In 2025, South Africa's major banks increased their IT spending by up to 32%. Not to build new products — to replace the systems they already had. Core banking platforms that had run without significant change for ten to fifteen years were being ripped out and rebuilt. Similar exercises were underway at telecom operators, insurance groups, and large retailers across the continent.
This is not the kind of technology story that generates headlines. There is no launch, no new product, no growth metric to share. But it is arguably the most significant technology investment cycle happening in African enterprise right now — and it has implications that extend beyond the companies doing the rebuilding.
What is driving the rebuild cycle
The proximate cause is usually one of three things: a regulatory requirement that the legacy system cannot meet, a competitive pressure that requires a product capability the legacy system cannot support, or an operational problem — reliability, speed, cost to maintain — that has finally become too expensive to manage.

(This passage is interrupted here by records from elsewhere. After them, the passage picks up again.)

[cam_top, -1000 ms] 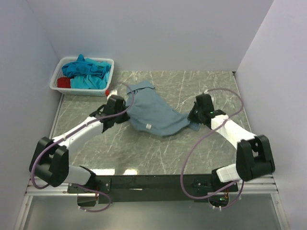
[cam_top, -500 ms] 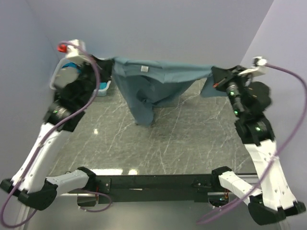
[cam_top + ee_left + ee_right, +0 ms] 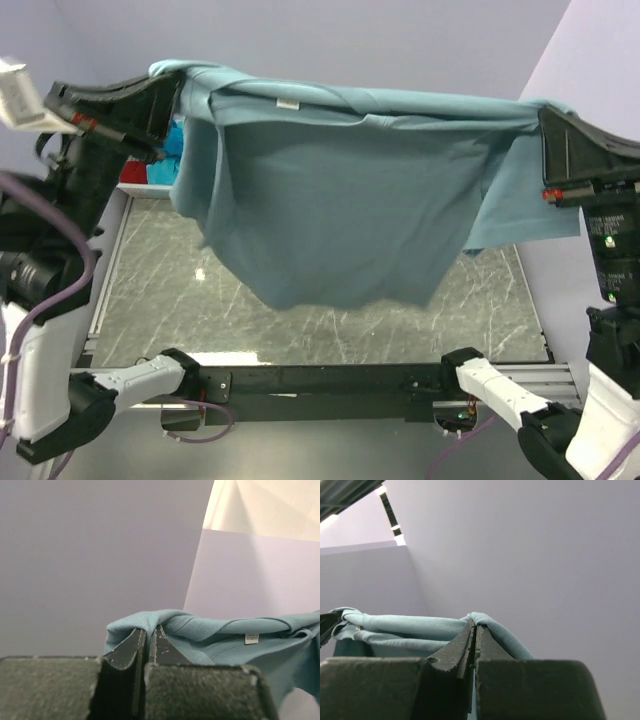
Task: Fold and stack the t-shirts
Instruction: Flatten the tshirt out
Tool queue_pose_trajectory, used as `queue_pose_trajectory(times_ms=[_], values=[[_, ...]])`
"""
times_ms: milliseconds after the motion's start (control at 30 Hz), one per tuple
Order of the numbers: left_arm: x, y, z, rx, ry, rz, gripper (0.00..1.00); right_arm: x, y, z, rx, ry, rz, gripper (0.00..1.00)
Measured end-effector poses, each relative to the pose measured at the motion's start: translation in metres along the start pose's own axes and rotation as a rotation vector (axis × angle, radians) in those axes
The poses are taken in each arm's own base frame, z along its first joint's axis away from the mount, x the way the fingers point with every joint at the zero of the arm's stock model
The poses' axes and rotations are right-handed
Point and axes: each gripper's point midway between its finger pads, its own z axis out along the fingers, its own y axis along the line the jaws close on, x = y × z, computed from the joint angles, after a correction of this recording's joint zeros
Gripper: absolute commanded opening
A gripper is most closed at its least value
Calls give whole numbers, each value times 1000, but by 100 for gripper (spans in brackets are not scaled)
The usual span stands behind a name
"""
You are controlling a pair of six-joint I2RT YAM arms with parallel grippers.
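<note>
While aloft, grey-blue t-shirt (image 3: 340,210) in tight pinch of left end effector (image 3: 148,631) and right end effector (image 3: 474,625).

lighting: soft, even, from overhead. glare: white spots at near edge of tabletop (image 3: 330,320). focus: wrist views blurred along bottom foreground.

Stretched wide in mid-air: dusty grey-blue cloth t-shirt (image 3: 340,200), body hanging loose, small white neck label (image 3: 288,103) upper left. Far left, bunched turquoise shirt (image 3: 163,172) and red shirt (image 3: 133,172).
</note>
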Motion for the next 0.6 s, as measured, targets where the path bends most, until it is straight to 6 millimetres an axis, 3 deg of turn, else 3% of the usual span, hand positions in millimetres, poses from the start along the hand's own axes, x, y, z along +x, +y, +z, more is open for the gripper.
queue_pose_trajectory(times_ms=[133, 267, 400, 533, 600], values=[[22, 13, 27, -29, 29, 7, 1, 12, -17, 20, 62, 20, -41, 0], [74, 51, 75, -114, 106, 32, 1, 58, -60, 58, 199, 102, -99, 0], [147, 124, 129, -184, 207, 46, 1, 118, -120, 99, 321, 213, -156, 0], [219, 194, 153, -164, 315, -22, 1, 183, -179, 134, 380, 348, -164, 0], [247, 215, 159, -142, 358, -62, 1, 208, -196, 145, 383, 407, -156, 0]])
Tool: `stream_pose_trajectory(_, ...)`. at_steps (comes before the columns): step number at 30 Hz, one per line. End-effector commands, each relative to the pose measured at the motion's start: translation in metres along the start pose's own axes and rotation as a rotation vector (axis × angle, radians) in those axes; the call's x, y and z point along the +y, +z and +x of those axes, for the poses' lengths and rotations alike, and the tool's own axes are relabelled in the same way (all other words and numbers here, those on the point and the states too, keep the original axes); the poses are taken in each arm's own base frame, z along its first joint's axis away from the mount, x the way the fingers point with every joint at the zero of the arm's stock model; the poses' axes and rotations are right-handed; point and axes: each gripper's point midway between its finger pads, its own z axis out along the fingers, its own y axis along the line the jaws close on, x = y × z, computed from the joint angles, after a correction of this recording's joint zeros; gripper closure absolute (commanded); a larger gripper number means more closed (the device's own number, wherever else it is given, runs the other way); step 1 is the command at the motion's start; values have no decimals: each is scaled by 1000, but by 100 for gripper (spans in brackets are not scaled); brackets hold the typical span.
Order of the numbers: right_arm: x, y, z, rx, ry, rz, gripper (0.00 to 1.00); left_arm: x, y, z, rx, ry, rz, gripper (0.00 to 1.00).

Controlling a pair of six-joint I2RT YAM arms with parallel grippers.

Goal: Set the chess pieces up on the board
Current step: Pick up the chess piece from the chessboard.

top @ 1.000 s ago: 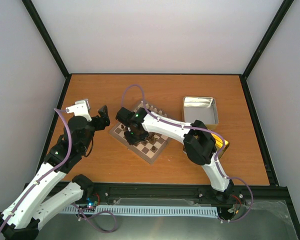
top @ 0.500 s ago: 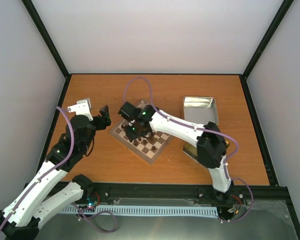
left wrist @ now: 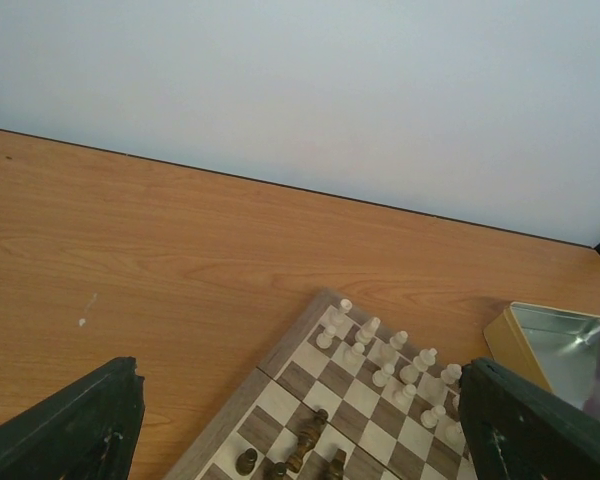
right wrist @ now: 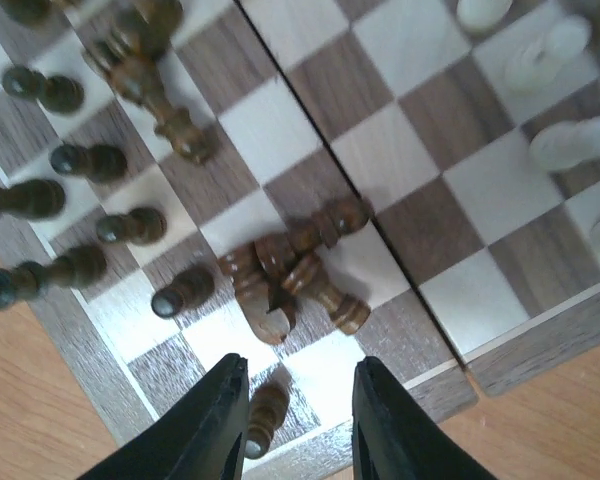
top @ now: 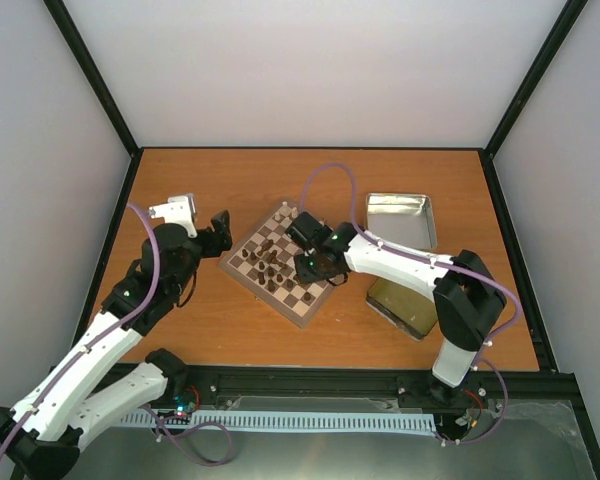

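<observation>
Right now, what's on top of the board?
Dark chess pieces, several toppled mid-board; cream pieces along one edge. In the top view the right gripper hides some squares.

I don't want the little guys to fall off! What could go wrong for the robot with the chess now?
The dark pieces lying in a heap near the board edge are tangled; grabbing one might drag or roll the others off. The right arm's open jaws straddle a small dark piece at the very rim, so a nudge could push it onto the table. Standing pawns close by could get knocked.
</observation>
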Motion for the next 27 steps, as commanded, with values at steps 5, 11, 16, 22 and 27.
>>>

But the underlying cause is simpler. For a decade, the cost of staying on legacy technology was lower than the cost of changing. Migration is expensive, disruptive, and risky. As long as the legacy system worked well enough and the competitive environment did not demand more, the rational decision was to stay.
That calculus has changed. The gap between what a modern system can do and what a legacy system can do has widened to the point where it shows up in competitive outcomes. Banks on modern cores can deploy new financial products in weeks; banks on legacy cores take months or years. Retailers with modern inventory and logistics systems can operate with significantly lower working capital; those on older systems carry more stock and more cost. The competitive disadvantage of legacy technology is now visible on the income statement, not just in the engineering department.
The AI inflection point
The trigger that has accelerated the cycle in 2026 is AI. Not AI as a feature to add, but AI as an architectural requirement. The large language models and agent frameworks that are now being deployed in enterprise workflows require clean, accessible data. They require modern APIs. They require systems that can be integrated, queried, and updated programmatically.
Legacy systems often cannot provide this. Their data is locked in structures that predate modern API design. Their architectures were built for batch processing, not real-time interaction. Connecting an AI workflow to a legacy core is technically possible but operationally expensive — and often fragile. Enterprises that want to use AI at scale are discovering that they first need to solve the infrastructure problem.
This is why the rebuild cycle and the AI adoption wave are happening simultaneously. They are the same wave. Enterprises are not rebuilding their technology and then adding AI — they are recognising that rebuilding is a precondition for the kind of AI deployment that produces competitive advantage.
What this creates for builders
A large-scale enterprise technology rebuild cycle creates significant demand for the services that support it: systems integration, workflow redesign, staff training, custom tooling. It also creates the conditions for new competition. When an incumbent rebuilds its core technology, the rebuilt version often has a shorter head start on the new architecture than a new entrant starting fresh. The advantage of an established customer base remains, but the technology moat narrows.
For operators building products in Africa, the rebuild cycle is a signal worth tracking. It indicates which industries are approaching a period of disruption, and where the demand for new infrastructure — of the kind BDC builds — is growing fastest.
Speed and scale. That is what the rebuild cycle is about. The businesses that navigate it well will be faster and more scalable on the other side. The ones that defer it will find the gap between them and the field becoming difficult to close.